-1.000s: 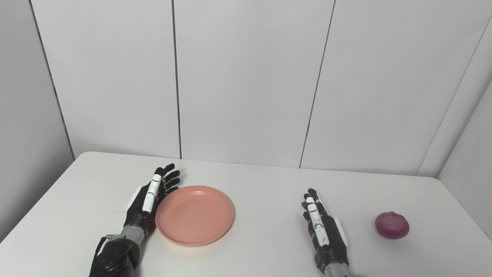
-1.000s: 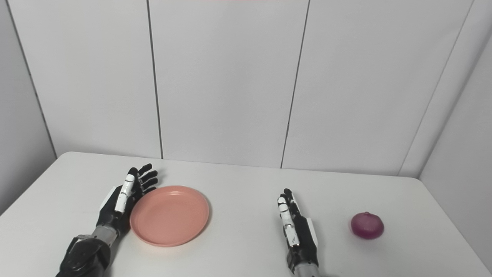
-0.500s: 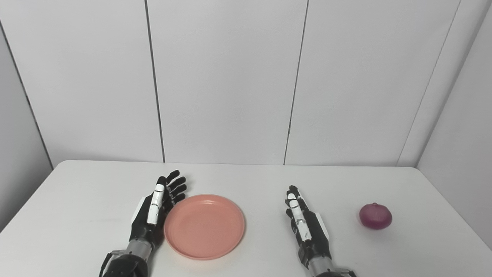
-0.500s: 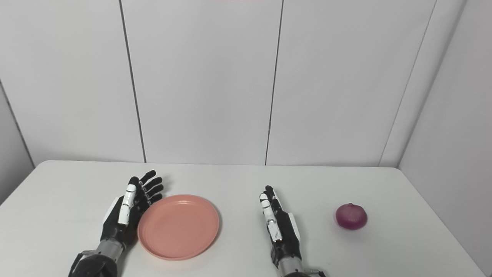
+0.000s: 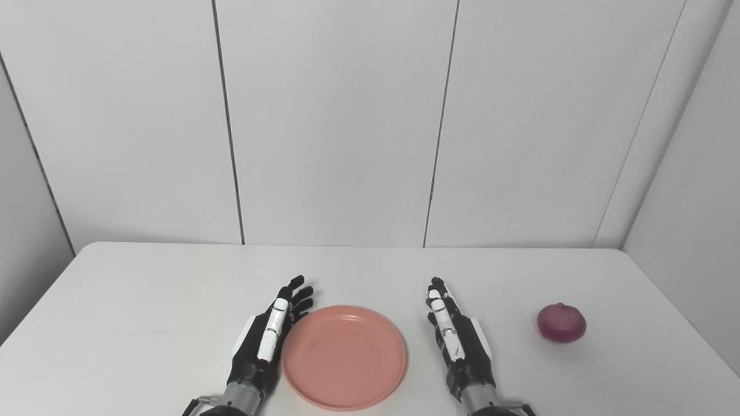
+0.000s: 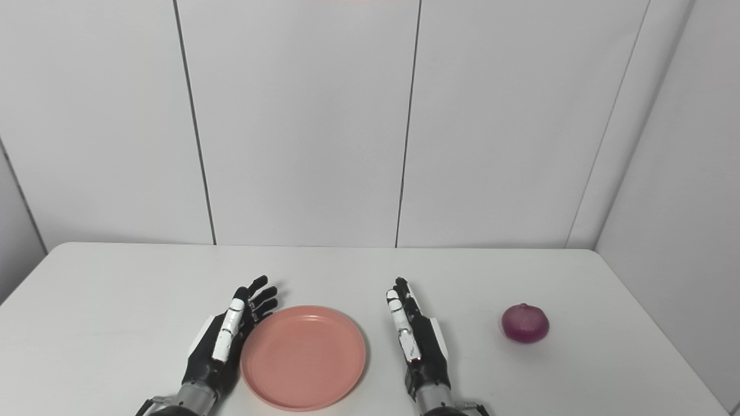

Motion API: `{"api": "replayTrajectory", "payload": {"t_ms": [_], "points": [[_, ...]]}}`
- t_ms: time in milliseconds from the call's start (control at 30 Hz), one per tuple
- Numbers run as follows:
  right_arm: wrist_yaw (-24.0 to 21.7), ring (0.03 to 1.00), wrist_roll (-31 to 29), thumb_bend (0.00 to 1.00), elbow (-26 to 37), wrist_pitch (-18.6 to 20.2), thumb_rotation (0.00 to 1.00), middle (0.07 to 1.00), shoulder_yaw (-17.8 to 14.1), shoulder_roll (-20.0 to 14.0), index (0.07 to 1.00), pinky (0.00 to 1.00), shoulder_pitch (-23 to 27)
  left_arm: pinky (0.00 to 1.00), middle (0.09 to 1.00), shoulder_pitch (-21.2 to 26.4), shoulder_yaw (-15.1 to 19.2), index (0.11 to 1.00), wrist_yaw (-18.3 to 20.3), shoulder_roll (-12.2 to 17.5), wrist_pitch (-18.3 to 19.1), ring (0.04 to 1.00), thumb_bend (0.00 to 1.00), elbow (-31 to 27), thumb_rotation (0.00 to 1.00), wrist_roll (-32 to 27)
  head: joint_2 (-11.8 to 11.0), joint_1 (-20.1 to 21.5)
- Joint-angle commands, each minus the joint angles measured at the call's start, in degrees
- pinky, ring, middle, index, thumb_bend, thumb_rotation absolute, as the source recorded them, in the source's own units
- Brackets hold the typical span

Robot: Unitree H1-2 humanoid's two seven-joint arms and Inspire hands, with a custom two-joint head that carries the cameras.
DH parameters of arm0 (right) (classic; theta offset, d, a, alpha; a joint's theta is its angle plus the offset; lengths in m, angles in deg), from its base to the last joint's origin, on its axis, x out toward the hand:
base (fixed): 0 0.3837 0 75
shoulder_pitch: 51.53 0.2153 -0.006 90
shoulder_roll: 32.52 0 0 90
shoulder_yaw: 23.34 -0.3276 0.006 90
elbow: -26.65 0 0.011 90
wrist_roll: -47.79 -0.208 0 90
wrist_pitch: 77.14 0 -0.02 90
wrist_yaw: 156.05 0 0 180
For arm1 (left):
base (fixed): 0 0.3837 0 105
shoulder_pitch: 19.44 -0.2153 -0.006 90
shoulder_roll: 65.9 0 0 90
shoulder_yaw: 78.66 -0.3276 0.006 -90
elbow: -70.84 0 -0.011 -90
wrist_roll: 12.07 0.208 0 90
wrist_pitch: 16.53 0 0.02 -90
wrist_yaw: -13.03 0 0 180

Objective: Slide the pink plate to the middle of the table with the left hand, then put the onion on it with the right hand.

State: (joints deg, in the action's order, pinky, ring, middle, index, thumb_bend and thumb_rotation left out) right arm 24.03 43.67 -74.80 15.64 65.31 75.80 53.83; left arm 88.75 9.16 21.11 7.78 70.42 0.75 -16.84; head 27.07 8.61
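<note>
One pink plate point(image 5: 344, 357) lies near the middle of the white table point(image 5: 144, 300), by its front edge. Just left of it, against the rim, the left hand point(image 5: 267, 338) is flat, fingers spread, holding nothing. The right hand point(image 5: 457, 338) likewise, just right. One red onion point(image 5: 561, 323) sits well apart, unlabelled.

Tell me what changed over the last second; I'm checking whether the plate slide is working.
The left hand, open against the pink plate, has pushed it rightward toward the right hand; the gap between them has narrowed. The camera also shifted. The right hand stays open and idle; the onion remains untouched on the table.
</note>
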Motion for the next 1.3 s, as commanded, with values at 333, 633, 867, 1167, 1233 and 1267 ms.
{"api": "replayTrajectory", "payload": {"t_ms": [333, 633, 867, 1167, 1233, 1267], "points": [[-0.6, 0.985, -0.1, 0.6, 2.0, -2.8, 0.87, 0.975, 0.4, 0.0, 0.97, 1.0, 3.0, 0.95, 0.929, 0.0, -1.0, 0.922, -1.5, -2.0, -1.0, 0.934, 0.62, -1.0, 1.0, 1.7, 0.4, 0.3], [-0.7, 0.983, 0.4, 0.6, 2.6, -3.0, 0.88, 0.979, 0.7, -0.5, 0.977, 1.0, 3.0, 0.94, 0.928, 0.6, -0.7, 0.926, -2.0, -0.4, -1.7, 0.931, 0.63, -1.2, 1.0, 2.9, 1.6, 0.8], [-0.4, 0.975, 0.1, 0.61, 4.4, -1.5, 0.85, 0.978, 0.3, -0.4, 0.971, 1.0, 2.8, 0.93, 0.939, 0.3, 0.0, 0.94, -1.7, 1.3, -2.3, 0.94, 0.64, -0.8, 1.0, 2.6, 2.7, 0.8], [-2.0, 1.0, -0.1, 0.6, 6.8, 0.1, 0.92, 1.0, 0.9, -2.5, 1.0, 1.0, 2.9, 0.94, 0.948, -0.1, 0.3, 0.954, -2.0, 2.5, -2.2, 0.949, 0.64, -0.8, 1.0, 3.1, 3.7, 0.7], [-2.3, 1.0, -0.1, 0.59, 7.4, 0.0, 0.93, 1.0, 0.9, -3.0, 1.0, 1.0, 2.9, 0.94, 0.952, -0.3, 0.3, 0.958, -2.2, 2.4, -1.7, 0.951, 0.64, -1.5, 1.0, 3.2, 4.1, 0.8], [-2.4, 1.0, -0.1, 0.58, 7.6, -0.1, 0.94, 1.0, 0.9, -3.2, 1.0, 1.0, 2.9, 0.94, 0.953, -0.4, 0.3, 0.958, -2.3, 2.4, -1.4, 0.951, 0.64, -1.7, 1.0, 3.2, 4.1, 0.8]]}}
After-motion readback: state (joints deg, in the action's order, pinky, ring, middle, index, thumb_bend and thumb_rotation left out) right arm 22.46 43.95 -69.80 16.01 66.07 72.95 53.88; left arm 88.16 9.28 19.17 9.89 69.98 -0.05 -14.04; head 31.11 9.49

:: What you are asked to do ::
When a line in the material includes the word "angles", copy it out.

:: Exercise result ::
- Joint-angle commands, each minus the joint angles measured at the call's start, in degrees
DH parameters of arm0 (right) (classic; theta offset, d, a, alpha; a joint's theta is its angle plus the offset; lengths in m, angles in deg), from its base to the last joint's origin, on its axis, x out toward the hand:

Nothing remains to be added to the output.